Saturday, November 23, 2013

A Word from Jennifer

I haven't written in a very long time. And that had a lot to do with being in a car wreck, trying to find a job, being pregnant, and then taking care of Gabriel. A lot has happened since I last wrote. The reason I'm here now writing again is because I feel like I don't have anyone I can talk to about this. It takes up my whole life and I'm constantly thinking about it. The only time I don't think about it is when I'm sleeping. Fortunately, I have yet to have a dream about it. It's my only escape. What is it that has consumed my every thought? Gabriel multiple food allergies. (Read the bold for a shortened version).

History
No one in my family has food allergies. Evan doesn't have food allergies. How was I to suspect that our son would have food allergies? I don't think that people expect or estimate a chance that their children will have food allergies unless they deal with them themselves. It has completely changed my life. And I know that this is almost definitely going to be a permanent feature of our lives. Unless and until there is a cure for this, he will be considered "special needs" due to the special precautions needed to keep him safe.

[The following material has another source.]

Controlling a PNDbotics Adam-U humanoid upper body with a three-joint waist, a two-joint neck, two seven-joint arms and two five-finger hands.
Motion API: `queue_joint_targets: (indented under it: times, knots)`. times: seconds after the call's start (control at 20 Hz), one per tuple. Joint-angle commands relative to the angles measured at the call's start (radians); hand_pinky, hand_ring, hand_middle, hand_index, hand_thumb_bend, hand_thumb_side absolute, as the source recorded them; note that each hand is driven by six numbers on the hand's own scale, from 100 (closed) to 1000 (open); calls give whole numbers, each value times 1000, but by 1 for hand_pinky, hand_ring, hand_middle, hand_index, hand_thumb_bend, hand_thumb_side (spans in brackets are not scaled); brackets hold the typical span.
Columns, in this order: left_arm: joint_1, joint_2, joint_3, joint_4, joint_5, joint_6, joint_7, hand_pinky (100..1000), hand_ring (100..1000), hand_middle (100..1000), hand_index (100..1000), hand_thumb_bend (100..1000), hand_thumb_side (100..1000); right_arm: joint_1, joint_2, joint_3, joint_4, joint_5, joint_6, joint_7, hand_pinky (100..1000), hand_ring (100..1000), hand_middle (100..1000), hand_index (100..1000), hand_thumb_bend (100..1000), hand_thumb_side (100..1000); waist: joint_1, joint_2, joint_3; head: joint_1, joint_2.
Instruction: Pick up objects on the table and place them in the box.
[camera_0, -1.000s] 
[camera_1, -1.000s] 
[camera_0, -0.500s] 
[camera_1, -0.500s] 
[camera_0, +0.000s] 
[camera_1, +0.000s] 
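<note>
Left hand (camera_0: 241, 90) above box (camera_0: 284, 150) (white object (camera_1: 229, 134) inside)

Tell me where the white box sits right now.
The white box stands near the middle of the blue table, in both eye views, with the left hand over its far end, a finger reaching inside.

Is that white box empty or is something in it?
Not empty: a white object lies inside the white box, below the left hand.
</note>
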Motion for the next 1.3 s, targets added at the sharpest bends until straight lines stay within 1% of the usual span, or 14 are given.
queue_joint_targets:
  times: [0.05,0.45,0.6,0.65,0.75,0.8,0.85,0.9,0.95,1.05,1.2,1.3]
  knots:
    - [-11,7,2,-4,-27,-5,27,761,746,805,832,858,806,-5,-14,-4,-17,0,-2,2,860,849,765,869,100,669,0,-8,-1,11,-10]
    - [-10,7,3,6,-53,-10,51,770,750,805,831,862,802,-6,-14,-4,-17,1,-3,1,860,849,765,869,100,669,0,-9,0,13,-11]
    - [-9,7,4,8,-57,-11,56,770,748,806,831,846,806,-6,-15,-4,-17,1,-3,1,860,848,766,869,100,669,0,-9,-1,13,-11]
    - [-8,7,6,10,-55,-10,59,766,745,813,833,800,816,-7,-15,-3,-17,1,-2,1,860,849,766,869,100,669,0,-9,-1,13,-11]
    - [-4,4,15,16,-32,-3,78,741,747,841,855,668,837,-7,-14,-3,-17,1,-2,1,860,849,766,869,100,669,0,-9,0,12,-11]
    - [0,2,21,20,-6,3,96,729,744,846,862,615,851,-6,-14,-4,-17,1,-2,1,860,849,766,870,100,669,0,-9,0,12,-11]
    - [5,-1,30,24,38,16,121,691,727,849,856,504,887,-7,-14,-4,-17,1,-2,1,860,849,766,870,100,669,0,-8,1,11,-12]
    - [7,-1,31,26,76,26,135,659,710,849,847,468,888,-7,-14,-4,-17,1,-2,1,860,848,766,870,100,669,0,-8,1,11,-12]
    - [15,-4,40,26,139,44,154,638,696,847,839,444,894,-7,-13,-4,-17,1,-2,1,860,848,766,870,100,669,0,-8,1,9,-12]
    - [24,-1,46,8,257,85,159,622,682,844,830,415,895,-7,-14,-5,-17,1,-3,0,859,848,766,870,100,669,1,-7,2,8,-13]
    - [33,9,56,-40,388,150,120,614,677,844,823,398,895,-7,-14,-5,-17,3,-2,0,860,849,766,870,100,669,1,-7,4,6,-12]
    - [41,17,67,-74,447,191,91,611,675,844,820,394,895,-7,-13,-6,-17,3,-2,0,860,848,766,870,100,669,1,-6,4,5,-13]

I first noticed something was wrong when he was a month old. He had a rash all over his torso, face, and in the creases of his limbs. I learned he had eczema and I should treat it by applying hydrocortisone cream. Months went by and it was still an issue. It wasn't clearing up even though I was using prescription strength hydrocortisone. Through my own research I learned that eczema and food allergies are linked. My next step was to eliminate common allergens. Most babies have a difficult time processing cow's milk protein and soy. Since I didn't eat any soy, I cut out all dairy. (I breastfed Gabriel, and the protein from cow's milk can pass into breast milk.)

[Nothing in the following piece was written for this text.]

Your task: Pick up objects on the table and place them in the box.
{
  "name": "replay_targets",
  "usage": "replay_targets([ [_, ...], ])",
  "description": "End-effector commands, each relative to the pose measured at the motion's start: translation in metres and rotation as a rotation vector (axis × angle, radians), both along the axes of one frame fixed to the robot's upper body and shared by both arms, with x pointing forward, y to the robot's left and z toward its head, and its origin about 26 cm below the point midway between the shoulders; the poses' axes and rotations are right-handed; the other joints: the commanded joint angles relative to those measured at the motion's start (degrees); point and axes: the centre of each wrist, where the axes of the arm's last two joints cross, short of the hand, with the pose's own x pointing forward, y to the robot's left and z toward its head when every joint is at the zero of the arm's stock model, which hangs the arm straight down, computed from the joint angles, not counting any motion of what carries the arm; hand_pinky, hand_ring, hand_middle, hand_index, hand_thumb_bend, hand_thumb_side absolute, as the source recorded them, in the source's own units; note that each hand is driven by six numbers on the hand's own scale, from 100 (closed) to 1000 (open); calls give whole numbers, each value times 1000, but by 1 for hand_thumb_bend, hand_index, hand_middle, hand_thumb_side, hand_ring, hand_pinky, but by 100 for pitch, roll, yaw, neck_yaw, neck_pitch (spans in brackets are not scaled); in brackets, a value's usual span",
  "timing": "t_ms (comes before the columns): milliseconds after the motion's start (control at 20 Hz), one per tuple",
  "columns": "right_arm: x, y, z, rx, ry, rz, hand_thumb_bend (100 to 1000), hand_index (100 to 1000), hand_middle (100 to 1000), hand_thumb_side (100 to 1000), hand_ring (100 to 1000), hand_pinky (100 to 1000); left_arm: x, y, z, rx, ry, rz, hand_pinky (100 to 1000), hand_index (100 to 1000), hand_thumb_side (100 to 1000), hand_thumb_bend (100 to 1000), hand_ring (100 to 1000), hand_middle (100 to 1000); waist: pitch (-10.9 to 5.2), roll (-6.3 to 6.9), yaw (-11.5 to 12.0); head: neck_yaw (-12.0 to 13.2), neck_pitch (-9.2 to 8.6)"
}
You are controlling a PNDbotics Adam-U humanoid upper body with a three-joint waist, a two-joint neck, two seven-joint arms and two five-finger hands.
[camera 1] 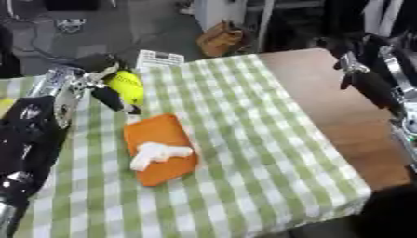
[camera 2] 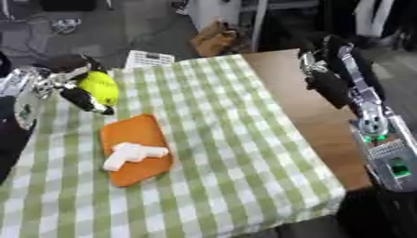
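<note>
My left hand (camera 1: 102, 83) is at the upper left of the green checked tablecloth, its fingers curled round a yellow-green rounded object (camera 1: 127, 86) held just above the cloth. Just below it an orange flat pad (camera 1: 159, 148) lies on the cloth with a small white object (camera 1: 157, 154) on top. My right hand (camera 2: 326, 83) hangs over the bare wooden table at the right, dark and blurred; its fingers look curled and hold nothing. No box shows in either view.
The tablecloth (camera 1: 244, 139) covers most of the wooden table (camera 1: 342, 107); bare wood runs along the right side. A white ribbed item (camera 1: 159, 58) sits at the cloth's far edge. A brown bag (camera 1: 220, 39) stands on the floor beyond.
</note>
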Motion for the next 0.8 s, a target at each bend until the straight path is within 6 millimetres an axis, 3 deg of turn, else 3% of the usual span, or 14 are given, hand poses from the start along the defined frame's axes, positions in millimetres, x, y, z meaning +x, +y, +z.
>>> replay_targets([
  [50,0,-2,13,-13,-38,1,143,831,589,626,566,353,1,-7,16,5,-42,-29,100,554,101,470,253,414,-95,23,-4,82,26],
  [350,0,-2,12,-11,-37,2,145,831,589,625,566,353,-1,-18,6,16,-20,-63,100,553,113,472,252,415,-98,20,10,259,26],
  [800,0,-2,12,-11,-35,4,148,832,588,625,566,353,-3,-27,-4,33,9,-101,100,553,123,475,254,418,-94,23,31,724,26],
])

Eating and drinking zero amounts of dairy was no easy task. I made it a challenge for Lent to give up all dairy. It was easier for me when I thought about the reason why I was doing it. When I pass along cow's milk proteins to Gabriel, it caused his skin to inflame and itch. He would scratch his head when he got tired or if he woke up while sleeping. We tried wrapping him while he slept, but that couldn't keep his little hands from making his face and scalp bleed. We tried cutting his fingernails, putting mittens on his hands, putting Aquaphor all over him. None of those things worked until I eliminated dairy. Within two weeks of Lent, his body wasn't red all over. He slept better. People noticed and commented on how well his skin looked. When other people notice, you know it's working.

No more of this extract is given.